▸ TASK:
Determine how many of the lines below include "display", then respond with that number and no other text.
▶
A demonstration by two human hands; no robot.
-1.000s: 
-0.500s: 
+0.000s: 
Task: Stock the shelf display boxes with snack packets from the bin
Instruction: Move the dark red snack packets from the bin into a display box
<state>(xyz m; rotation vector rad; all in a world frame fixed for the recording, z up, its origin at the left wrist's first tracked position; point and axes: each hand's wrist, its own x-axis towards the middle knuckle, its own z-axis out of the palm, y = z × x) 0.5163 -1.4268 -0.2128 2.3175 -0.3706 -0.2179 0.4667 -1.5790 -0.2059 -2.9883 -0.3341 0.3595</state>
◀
▸ RESPONSE BOX:
2